The key limitation of the verification performance lies in the ability of error detection. With this intuition we designed several variants of pessimistic verification, which are simple workflows that could significantly improve the verification of open-ended math questions. In pessimistic verification we construct multiple parallel verifications for the same proof, and the proof is deemed incorrect if any one of them reports an error. This simple technique significantly improves the performance across many math verification benchmarks without incurring substantial computational resources. Its token efficiency even surpassed extended long-CoT in test-time scaling. Our case studies further indicate that the majority of false negatives in stronger models are actually caused by annotation errors in the original dataset, so our method's performance is in fact underestimated. Self-verification for mathematical problems can effectively improve the reliability and performance of language model outputs, and it also plays a critical role in enabling long-horizon mathematical tasks. We believe that research on pessimistic verification will help enhance the mathematical capabilities of language models across a wide range of tasks.

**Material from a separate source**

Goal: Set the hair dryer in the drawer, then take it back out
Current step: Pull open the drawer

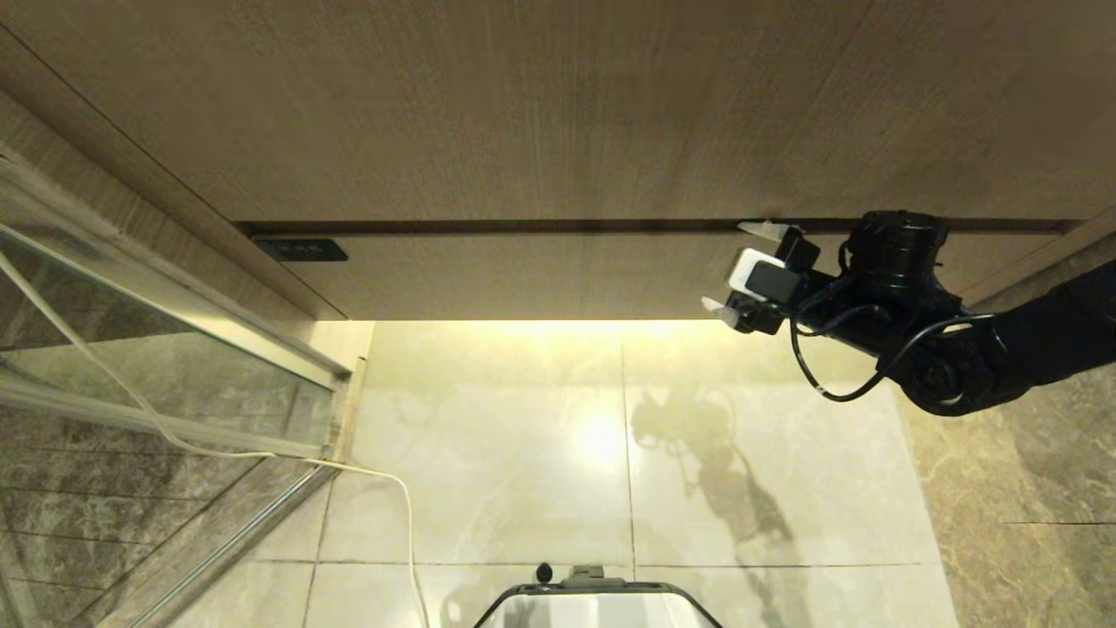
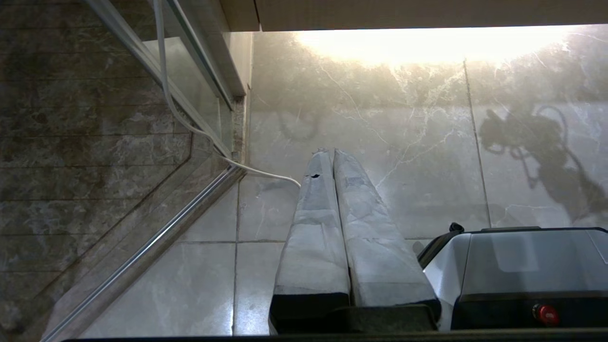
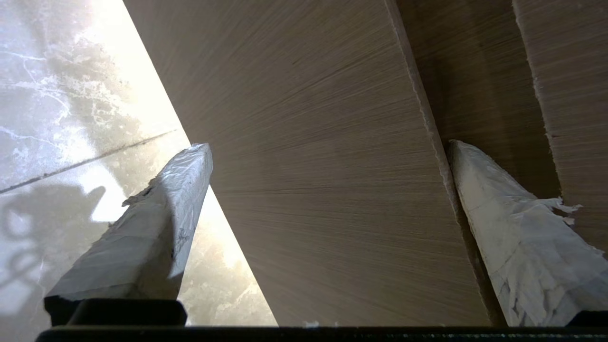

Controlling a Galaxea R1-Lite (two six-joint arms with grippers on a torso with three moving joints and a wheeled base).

翻译：验证性能的关键局限在于错误检测能力。基于这一直觉，我们设计了多种悲观验证的变体，这些简单的工作流能显著提升开放型数学问题的验证效果。在悲观验证中，我们针对同一证明构建多个并行验证过程，只要其中任一过程报告错误，该证明即被判定为不正确。这一简单技术在多类数学验证基准测试中显著提升了性能，且未消耗大量计算资源。其令牌效率甚至在测试时间扩展场景下超越了扩展型长链思维推理。我们的案例研究进一步表明，较强模型中的多数假阴性结果实际上源于原始数据集中的标注错误，因此本方法的性能实际上被低估了。数学问题的自我验证能有效提升语言模型输出的可靠性与性能，同时在实现长视野数学任务中发挥着关键作用。我们相信，针对悲观验证的研究将有助于增强语言模型在广泛任务中的数学能力。